6 Tri-State townships asking for a levy to fund cemetery maintenance | Local News - WLWT Home


A post was published on this blog on September 11, 2014 that is pertinent to this news story: 

"Ohio House Bill 576 - A Step in the Right Direction for Funding Maintenance Expenses at Township Cemeteries"


Ohio House Bill 576 -- "To amend section 5705.19 of the Revised Code to lengthen the maximum term of a property tax levied for the purpose of operating a cemetery."
From Heidi M. Fought of the Ohio Township Association (OTA):

"The bill will allow townships to place upon the ballot a request for a continuous levy as opposed to just a 5 year levy.  The OTA supports this legislation and worked with the sponsor before introduction.  We are hoping to get this bill out during lame duck this fall and if not, passed next spring."
"The benefit to a township would be that they wouldn’t have to go back to the ballot every 5 years to renew a cemetery levy.  It would simply  be a continuous levy.  That is all the bill does.  We like it because cemetery maintenance is a mandated responsibility and so this provides a stable source of revenue should a township seek to put on this type of levy."
"If this bill should pass, a township would have the option of placing a 5 year OR continuous levy on the ballot.  If the bill doesn’t pass, a township would still have the ability to place a 5 year levy on the ballot."
Heidi M. Fought
Director of Governmental Affairs
Ohio Township Association
6500 Taylor Road, Suite A
Blacklick, OH 43004
(614) 863-0045
(614) 863-9751 Fax

Tuesday, October 28, 2014

Taking an Autumn Stroll Through Lorain's Elmwood Cemetery -- October 27, 2014

Sharing some photographs taken Monday, October 27, 2014 at Lorain's Elmwood Cemetery.  
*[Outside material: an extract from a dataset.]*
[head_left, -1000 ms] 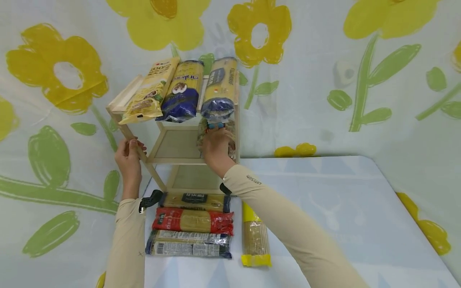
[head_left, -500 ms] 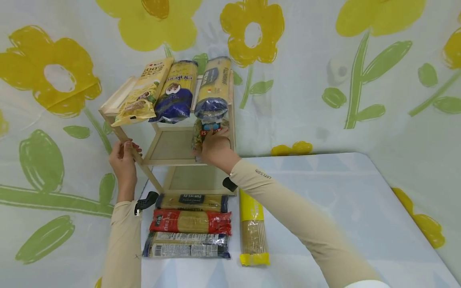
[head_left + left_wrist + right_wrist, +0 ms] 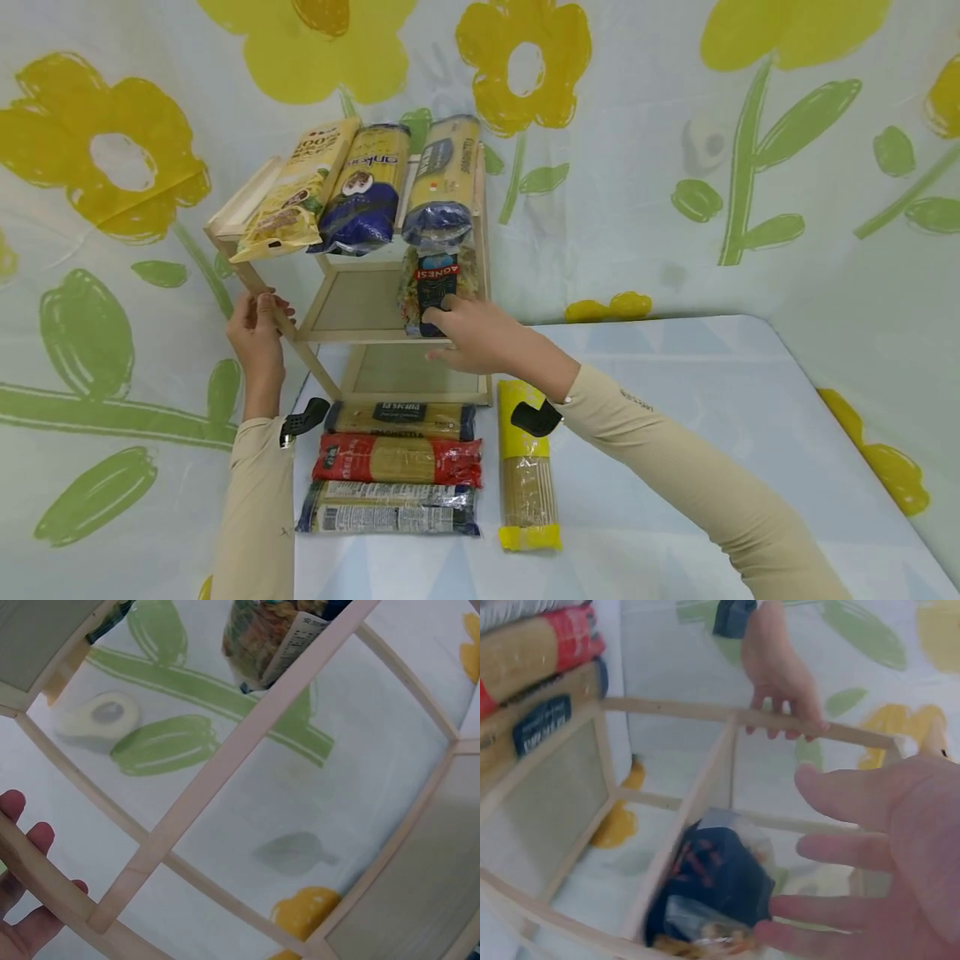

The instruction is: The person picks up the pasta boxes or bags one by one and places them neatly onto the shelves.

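Note:
My left hand (image 3: 257,337) grips the left front post of a light wooden shelf rack (image 3: 360,337), and its fingers (image 3: 41,836) show around the wood in the left wrist view. A clear bag of coloured pasta with a dark Agnesi label (image 3: 437,283) stands upright at the right end of the middle shelf. Just in front of that bag is my right hand (image 3: 487,333), partly covering its lower edge in the head view. The right wrist view shows this hand's fingers (image 3: 840,851) spread and holding nothing, with the pasta bag (image 3: 712,881) beyond the fingertips.
Three pasta packs, one cream (image 3: 288,196), one blue-yellow (image 3: 365,187) and one spaghetti (image 3: 442,179), lie on the top shelf, overhanging its front. Before the rack lie a red pack (image 3: 397,459), other spaghetti packs (image 3: 390,508) and a yellow-ended pack (image 3: 527,475) on the table (image 3: 675,433).
My right hand has let go of the pasta bag and drawn back to the right and toward me, uncovering the label. The left hand keeps its grip on the post.

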Demonstrator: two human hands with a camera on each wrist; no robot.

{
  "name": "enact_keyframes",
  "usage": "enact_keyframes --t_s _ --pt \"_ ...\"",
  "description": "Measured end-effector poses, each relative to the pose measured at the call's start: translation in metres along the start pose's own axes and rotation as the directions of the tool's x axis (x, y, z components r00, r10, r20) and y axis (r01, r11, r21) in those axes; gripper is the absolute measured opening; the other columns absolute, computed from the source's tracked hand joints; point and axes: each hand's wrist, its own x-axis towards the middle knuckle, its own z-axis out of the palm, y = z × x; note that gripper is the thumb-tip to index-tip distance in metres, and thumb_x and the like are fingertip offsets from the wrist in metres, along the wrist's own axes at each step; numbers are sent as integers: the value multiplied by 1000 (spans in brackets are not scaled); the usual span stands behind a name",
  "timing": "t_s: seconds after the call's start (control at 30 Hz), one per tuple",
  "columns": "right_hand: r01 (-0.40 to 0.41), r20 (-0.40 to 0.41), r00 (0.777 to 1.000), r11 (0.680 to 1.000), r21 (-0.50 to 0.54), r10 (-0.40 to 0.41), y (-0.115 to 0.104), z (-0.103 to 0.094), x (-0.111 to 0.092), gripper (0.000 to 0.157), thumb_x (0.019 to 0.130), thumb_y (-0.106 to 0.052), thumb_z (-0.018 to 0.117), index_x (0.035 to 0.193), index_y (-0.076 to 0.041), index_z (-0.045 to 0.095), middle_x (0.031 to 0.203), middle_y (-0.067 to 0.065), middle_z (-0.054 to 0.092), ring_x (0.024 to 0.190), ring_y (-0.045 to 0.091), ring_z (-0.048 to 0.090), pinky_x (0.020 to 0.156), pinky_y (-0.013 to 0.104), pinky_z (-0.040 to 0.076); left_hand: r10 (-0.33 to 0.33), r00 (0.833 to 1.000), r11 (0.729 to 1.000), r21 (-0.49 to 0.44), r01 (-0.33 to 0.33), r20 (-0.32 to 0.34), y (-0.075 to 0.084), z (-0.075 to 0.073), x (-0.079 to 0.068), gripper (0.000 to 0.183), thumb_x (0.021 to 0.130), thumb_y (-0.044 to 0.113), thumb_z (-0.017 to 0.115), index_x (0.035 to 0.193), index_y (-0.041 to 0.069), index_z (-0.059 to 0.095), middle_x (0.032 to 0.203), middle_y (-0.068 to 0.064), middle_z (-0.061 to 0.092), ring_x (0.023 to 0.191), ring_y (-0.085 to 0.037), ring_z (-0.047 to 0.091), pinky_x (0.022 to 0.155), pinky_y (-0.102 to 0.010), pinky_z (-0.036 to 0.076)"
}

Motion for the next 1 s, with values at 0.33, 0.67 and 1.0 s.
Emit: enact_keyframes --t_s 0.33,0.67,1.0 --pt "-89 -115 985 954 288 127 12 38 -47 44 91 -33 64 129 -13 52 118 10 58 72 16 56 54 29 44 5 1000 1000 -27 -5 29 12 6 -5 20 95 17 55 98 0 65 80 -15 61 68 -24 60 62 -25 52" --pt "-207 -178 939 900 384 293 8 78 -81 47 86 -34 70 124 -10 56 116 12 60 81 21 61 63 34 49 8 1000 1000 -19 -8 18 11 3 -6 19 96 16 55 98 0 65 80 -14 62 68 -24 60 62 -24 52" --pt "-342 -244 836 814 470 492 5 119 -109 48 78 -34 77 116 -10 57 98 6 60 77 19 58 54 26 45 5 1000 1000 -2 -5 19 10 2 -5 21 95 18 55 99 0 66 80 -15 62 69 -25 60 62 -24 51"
Elmwood Cemetery (formerly known as Highland Cemetery) in Lorain, Ohio contains three famous burials: 

Charles Joseph Berry, World War II Congressional Medal of Honor Recipient -- the bascule bridge in Lorain was named in his honor; famous poet, Helen Steiner Rice; and Seward Henry Williams, "US Congressman. Elected to represent Ohio's 14th District in the United States House of Representatives, he served from 1915 to 1917. He also served as a Member of the Ohio State Legislature."
 16,620 interments are listed for Elmwood Cemetery on "Find A Grave", and it is 79% photographed.  
Included among the photographs below are views of a short row of trees that stand out for their display of mid-Autumn's vibrant colors: 

Thursday, October 23, 2014

Maple Grove Cemetery - Fredericktown, Knox County, Ohio - Walking Tour - Saturday, October 25, 2014 - 10:30a.m. to Noon

Maple Grove Cemetery in Fredericktown, Knox County, Ohio is also known by the names of Old Fredericktown Cemetery or Harmony Churchyard.  

where 302 interments are listed for it on the website.
Please see all of the details about the Maple Grove Cemetery Walking Tour presented in the event poster below:

Friday, October 17, 2014

Reminder: Tomorrow is Find A Grave's "Global Cemetery Meet Up Day"

If you are a member of "Find A Grave" then you may already be aware that tomorrow, October 18, 2014, is its "Global Cemetery Meet Up Day"

Excerpted from "Find A Grave":
"Do your part for history. 
Help preserve your local cemetery.

Attend this special event or plan one of your own. 
Visit a cemetery in need to take photographs and videos of headstones, explore the grounds, and share stories and discoveries with others who want to make a difference. 
With your thoughtful contributions, history will never be forgotten."
"Use #FGDay to post your pictures and videos to Facebook, Instagram, and Twitter."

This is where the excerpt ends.